An earlier post described how you can go about installing an open source single node Cassandra cluster. With the advent of cloud technologies, it’s easier to have access to multiple servers for the purpose of trying out a clustered environment.
These instructions show you how to set up a basic Cassandra cluster. The process for two data nodes is outlined here, but this can be easily replicated to add more nodes.
System Setup
These instructions were created using CentOS 6.7 and two data nodes. The servers were configured with 4 Gb of memory and a 40 Gb hard drive. After installing the OS, install a later version of Java 7 or later.
Networking Setup
Similarly to what was done in the single node setup, decide how you will refer to your servers: DNS name or IP address? If you are going to use the DNS name, make sure that the name resolves from all hosts by using the ping command. Add the names to /etc/hosts if necessary. In all places in these instructions where you see HOST_NAME, use either the DNS name or IP address.
User/Group Configuration
This guide will create 1 user for the Cassandra system and one group on each server:
Groups
cassandra – This group will contain the Cassandra system user.
Users
cassandra – This user will be used for all core Cassandra operations. It is a member of the cassandra group.
Steps
- Create the cassandra group as a system group.
- Create the cassandra user as a system user with the primary group being cassandra and also make it a member of the users group.
On each host, run these commands:
> sudo groupadd -r cassandra > sudo useradd -r -m cassandra -g cassandra -G users
Download and Install Cassandra
Download Cassandra from the Cassandra releases page at http://cassandra.apache.org/download/ . For this post I used the 2.2.3 release (named apache-cassandra-2.2.3-bin.tar.gz). On each host, as the cassandra user, extract the archive:
> tar -zxf apache-cassandra-2.2.3-bin.tar.gz
Now move the extracted directory to the path /usr/share, and create a symbolic link to it:
> sudo mv apache-cassandra-2.2.3 /usr/share > sudo ln -s /usr/share/apache-cassandra-2.2.3 /usr/share/cassandra
Why a symbolic link?
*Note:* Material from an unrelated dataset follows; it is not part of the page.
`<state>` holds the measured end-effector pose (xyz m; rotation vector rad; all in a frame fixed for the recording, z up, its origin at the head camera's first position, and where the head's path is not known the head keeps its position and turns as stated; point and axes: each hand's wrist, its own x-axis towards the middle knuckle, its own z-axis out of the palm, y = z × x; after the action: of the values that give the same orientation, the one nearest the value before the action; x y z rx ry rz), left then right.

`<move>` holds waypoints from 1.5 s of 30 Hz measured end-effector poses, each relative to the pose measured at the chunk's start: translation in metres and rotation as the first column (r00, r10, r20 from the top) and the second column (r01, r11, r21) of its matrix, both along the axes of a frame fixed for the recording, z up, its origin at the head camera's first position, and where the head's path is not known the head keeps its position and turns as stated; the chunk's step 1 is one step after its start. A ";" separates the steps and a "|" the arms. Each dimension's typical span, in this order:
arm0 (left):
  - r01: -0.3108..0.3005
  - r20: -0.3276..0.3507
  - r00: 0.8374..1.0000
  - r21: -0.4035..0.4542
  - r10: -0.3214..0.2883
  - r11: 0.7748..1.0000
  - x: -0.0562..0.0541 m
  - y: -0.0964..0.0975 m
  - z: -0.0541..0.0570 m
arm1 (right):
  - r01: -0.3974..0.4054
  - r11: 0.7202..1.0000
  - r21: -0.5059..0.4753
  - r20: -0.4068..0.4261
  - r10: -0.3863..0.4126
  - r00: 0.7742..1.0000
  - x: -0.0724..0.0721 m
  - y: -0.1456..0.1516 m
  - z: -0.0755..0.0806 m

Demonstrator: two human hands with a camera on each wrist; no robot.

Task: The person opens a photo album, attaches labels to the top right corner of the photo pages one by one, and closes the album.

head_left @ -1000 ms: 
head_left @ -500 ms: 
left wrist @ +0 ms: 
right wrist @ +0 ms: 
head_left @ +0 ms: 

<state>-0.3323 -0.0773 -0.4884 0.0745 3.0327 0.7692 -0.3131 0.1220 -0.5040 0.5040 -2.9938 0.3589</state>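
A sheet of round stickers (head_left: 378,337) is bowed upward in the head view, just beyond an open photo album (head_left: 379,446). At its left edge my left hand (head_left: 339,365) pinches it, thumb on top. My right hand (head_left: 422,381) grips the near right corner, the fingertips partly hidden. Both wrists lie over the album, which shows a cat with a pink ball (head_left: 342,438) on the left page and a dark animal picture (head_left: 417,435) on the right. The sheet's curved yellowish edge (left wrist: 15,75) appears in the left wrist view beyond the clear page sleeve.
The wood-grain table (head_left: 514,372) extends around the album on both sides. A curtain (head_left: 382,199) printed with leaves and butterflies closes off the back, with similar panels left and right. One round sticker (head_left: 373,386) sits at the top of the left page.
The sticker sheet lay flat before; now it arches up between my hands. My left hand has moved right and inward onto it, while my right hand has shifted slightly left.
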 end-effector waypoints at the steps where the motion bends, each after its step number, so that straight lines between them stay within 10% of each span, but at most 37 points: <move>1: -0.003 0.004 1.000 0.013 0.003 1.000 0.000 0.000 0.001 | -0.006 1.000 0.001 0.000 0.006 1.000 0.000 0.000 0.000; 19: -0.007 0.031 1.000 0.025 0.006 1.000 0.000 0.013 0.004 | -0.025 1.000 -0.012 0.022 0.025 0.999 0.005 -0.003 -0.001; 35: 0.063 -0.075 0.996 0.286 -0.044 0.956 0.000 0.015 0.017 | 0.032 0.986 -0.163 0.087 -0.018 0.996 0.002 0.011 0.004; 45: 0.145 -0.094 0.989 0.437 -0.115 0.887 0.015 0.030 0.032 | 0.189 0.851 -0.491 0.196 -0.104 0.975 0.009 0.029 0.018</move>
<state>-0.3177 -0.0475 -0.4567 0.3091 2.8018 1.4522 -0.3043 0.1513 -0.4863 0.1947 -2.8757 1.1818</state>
A symbolic link will allow you to easily have multiple versions of Cassandra side by side in your installation, and you would be able to switch between them simply by changing the location that the link points to.
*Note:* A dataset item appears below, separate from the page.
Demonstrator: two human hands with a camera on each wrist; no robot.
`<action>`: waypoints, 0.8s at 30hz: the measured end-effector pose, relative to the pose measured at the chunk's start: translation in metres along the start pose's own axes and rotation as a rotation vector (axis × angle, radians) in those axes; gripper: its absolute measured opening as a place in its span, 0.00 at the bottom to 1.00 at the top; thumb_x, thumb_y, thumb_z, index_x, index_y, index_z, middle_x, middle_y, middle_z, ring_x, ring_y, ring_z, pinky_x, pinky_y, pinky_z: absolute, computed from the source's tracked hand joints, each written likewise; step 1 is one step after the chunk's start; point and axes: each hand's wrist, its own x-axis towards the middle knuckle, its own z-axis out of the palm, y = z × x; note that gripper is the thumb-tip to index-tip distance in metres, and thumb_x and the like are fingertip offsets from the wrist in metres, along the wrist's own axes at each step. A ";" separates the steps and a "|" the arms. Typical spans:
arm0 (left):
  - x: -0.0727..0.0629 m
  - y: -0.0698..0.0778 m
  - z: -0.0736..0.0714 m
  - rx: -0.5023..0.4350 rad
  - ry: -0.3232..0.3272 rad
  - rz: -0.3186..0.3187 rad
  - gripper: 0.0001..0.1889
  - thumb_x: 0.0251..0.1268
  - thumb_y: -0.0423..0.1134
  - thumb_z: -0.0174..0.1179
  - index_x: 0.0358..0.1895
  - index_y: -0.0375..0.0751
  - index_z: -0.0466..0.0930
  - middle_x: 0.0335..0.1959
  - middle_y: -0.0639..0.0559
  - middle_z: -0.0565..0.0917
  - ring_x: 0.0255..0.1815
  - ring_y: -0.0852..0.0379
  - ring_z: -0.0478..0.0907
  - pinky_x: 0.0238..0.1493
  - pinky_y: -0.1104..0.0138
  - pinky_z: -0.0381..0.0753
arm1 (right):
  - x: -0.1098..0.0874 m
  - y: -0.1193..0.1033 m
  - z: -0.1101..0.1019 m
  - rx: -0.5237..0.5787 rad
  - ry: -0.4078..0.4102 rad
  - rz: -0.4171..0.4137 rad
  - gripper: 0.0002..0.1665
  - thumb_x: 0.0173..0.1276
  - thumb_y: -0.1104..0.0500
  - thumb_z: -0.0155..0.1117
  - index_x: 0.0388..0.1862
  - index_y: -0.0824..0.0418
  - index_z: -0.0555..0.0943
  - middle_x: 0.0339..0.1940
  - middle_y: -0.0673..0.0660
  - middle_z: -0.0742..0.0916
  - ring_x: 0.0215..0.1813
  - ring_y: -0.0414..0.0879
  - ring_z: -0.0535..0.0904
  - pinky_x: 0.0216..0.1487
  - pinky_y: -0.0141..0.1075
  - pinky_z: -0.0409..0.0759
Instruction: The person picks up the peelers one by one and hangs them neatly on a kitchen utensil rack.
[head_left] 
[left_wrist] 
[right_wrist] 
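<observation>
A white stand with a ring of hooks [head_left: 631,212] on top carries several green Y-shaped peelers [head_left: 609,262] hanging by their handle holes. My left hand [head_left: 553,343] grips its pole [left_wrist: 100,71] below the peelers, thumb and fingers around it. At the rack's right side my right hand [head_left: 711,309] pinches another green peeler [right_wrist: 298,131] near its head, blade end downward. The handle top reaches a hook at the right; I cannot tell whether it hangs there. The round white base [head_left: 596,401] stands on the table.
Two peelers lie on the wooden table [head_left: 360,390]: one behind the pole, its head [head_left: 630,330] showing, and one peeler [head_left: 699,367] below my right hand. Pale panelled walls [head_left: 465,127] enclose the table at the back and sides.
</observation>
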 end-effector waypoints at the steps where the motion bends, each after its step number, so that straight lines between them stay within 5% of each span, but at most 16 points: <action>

Create the Data Directories
As with the single node setup, now the data directories need to be created. There are 3 directories that need to be created for Cassandra. As the cassandra user, run the following:
> mkdir /usr/share/cassandra/commitlog > mkdir /usr/share/cassandra/data > mkdir /usr/share/cassandra/saved_caches
Configuration: cassandra.yaml
Now the configuration of the node needs to be set up. The yaml file format is similar to a properties file, except with a colon (:) after the name of the property instead of an equals (=) sign. The cassandra.yaml file is located under /usr/share/cassandra/conf. First, change the cluster name:
cluster_name: 'MyClusterName'
Specify whatever name you could like for the cluster, but be sure to change it since it’s an easy indicator that you are using the right configuration. Next, set the paths to the data directories:
data_file_directories: - /usr/share/cassandra/data
commitlog_directory: /usr/share/cassandra/commitlog
saved_caches_directory: /usr/share/cassandra/saved_caches
Now, set the seed to the IP address of the first server:
seed_provider: # Addresses of hosts that are deemed contact points. # Cassandra nodes use this list of hosts to find each other and learn # the topology of the ring. You must change this if you are running # multiple nodes! - class_name: org.apache.cassandra.locator.SimpleSeedProvider parameters: # seeds is actually a comma-delimited list of addresses. # Ex: "<ip1>,<ip2>,<ip3>" - seeds: "IP_ADDRESS"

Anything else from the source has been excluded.